Professor Gerardo Ortiz is leading an initiative with faculty from the Department of Physics and the Department of Intelligent Systems Engineering focused on quantum science and engineering. Their goal is to harness the power of quantum entanglement, a phenomenon that Einstein called "spooky action at a distance," in which particles that interact continue to act on one another, even when separated by long distances. The project will explore this curious property of entanglement and use it to solve certain problems in computation and physics and to develop quantum sensors, devices that use quantum interference effects to achieve greatly enhanced measurement sensitivity. As of last week, Professor Ortiz and his group are already connected to their counterparts in Israel. Such is the power of connection.
Professor James Farmer, from the School of Public Health, is leading a project focused on sustainable food systems along with faculty from Anthropology, Geography, History, SPEA, and Psychological and Brain Sciences. The team will use the framework developed by IU's most recent Nobel Laureate, Lin Ostrom, to coordinate their innovative and interdisciplinary effort.
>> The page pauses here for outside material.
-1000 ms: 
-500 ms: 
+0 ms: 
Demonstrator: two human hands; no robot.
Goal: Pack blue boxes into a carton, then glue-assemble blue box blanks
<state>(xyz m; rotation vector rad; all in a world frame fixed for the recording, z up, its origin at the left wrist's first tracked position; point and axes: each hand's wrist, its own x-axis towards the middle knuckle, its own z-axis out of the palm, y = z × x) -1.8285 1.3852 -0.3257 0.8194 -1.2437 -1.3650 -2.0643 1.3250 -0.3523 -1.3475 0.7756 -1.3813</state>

The initiative will analyze food systems from varying perspectives and in both local and international contexts to identify what it takes to create environmentally sustainable, socially just, and resilient systems for food, from production to procurement.
And work continues on the 2017 inaugural Emerging Areas of Research award, which was presented to a team led by Distinguished Professor Linda Smith in the Department of Psychological and Brain Sciences. The project, called "Learning: Brains, Machines, and Children," includes cognitive scientists, neuroscientists, and computer scientists at IU Bloomington who are studying whether and how machines may learn to think like children, with a goal of developing new theories about how learning works. Their work was highlighted in a recent issue of Scientific American, including photos of the amazing-and frankly adorable-baby robot you've seen cycling through the slideshow. Professor Smith has been using the robot in collaboration with roboticist Angelo Cangelosi of the University of Plymouth in England to study the role of the body in procuring knowledge.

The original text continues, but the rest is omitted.